Reproduce the listing word for word, leaving every picture behind.

** Opening SOURCE MATERIAL block **

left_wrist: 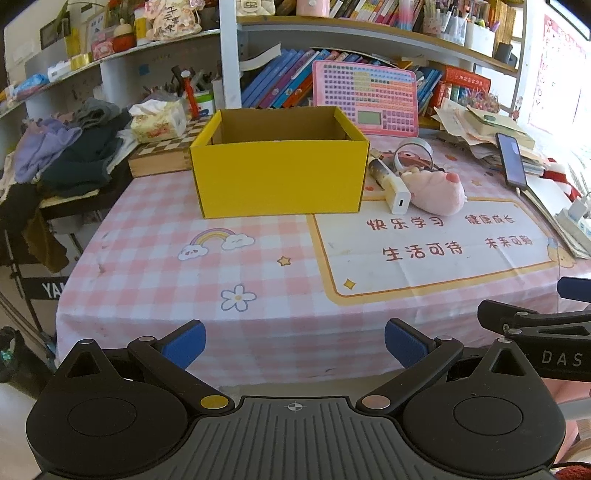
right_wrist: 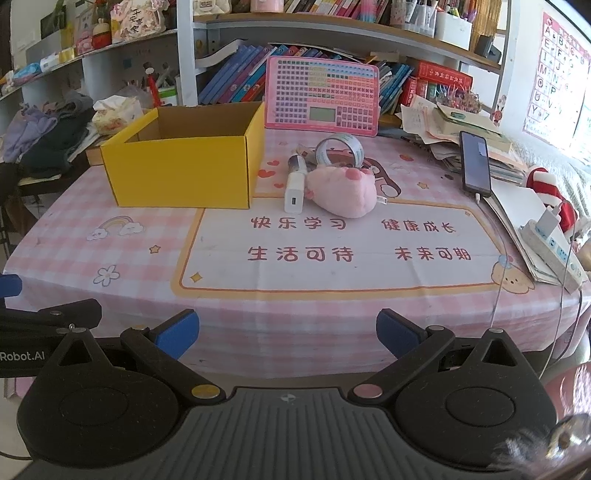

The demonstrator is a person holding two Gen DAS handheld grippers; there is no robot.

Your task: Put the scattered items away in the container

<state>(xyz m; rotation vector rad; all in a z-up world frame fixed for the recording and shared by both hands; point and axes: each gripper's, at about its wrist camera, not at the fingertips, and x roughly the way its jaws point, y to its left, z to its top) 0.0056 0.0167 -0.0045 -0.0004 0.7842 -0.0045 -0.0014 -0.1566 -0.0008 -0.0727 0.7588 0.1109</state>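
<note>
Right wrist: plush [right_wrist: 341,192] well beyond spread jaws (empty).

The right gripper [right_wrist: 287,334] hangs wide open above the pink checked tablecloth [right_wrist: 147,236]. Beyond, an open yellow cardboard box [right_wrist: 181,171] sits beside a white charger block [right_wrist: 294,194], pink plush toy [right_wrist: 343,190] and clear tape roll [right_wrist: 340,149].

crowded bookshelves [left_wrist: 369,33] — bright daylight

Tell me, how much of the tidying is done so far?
Nothing yet, as far as shows. The yellow box looks empty. Both tools, left and right, are open and hold nothing. The pink plush toy, white charger, tape roll and small tube lie beside the box.
</note>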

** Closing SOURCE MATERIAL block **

## WRITTEN SOLUTION
left_wrist: 
right_wrist: 

The demonstrator is a person holding two Gen DAS handheld grippers; there is no robot.

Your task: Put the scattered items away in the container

<state>(xyz m; rotation vector rad; all in a z-up world frame fixed for the recording and shared by both hands; point and axes: each gripper's, at about its wrist camera, not at the fingertips, and x roughly the way its jaws point, y to its left, z to its top) 0.0056 0.0167 -0.0045 -0.0004 0.7842 -0.0045 -0.0014 -0.1566 -0.0008 -0.0727 0.7588 0.1109</state>
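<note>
Right wrist: plush [right_wrist: 341,192] well beyond spread jaws (empty).

The right gripper [right_wrist: 287,334] hangs wide open above the pink checked tablecloth [right_wrist: 147,236]. Beyond, an open yellow cardboard box [right_wrist: 181,171] sits beside a white charger block [right_wrist: 294,194], pink plush toy [right_wrist: 343,190] and clear tape roll [right_wrist: 340,149].

crowded bookshelves [left_wrist: 369,33] — bright daylight

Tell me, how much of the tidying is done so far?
Nothing yet, as far as shows. The yellow box looks empty. Both tools, left and right, are open and hold nothing. The pink plush toy, white charger, tape roll and small tube lie beside the box.
</note>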

Nothing further is required for this exercise.